There was a pause, as the sounds of their retreat grew fainter and fainter, heading in random circles roughly towards the palace complex. The glen settled back into a measure of calmness, silence descending and the air laying a cooling breeze over the previous scene of high emotion. A small creature snuffled into view, poking its snout into a few loose leaves and roots.

 

A soft footfall slipped across the clearing. The boots attached to the sound were highly crafted dark leather. The breeches a deep blue, the jerkin the same colour, worked in golden thread across the collar and shoulders. A long cloak swung to the heels of the boots, as the tall figure stooped to scoop up the abandoned shoes. A face accustomed to habitual sternness examined them briefly, lengthy dark hair swinging down the man’s back and across his cheeks.
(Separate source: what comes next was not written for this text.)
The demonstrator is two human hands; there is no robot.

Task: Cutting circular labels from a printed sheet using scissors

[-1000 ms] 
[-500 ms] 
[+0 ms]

A complex silver metal circlet wrapped his brow, and his expression softened as he lifted his gaze and stared in the direction of the whoops and shrieks.

 

“That’s more like it. Much better.” Lord Elrond of Rivendell smiled into the distance, his face lifted for a moment from care and responsibility as he seemed to remember a similar moon-lit night many, many years ago, when an Elvin maid of surpassing loveliness and a then much younger half-Elvin noble played similar games under the strange, unfathomable influence of the heavenly body above.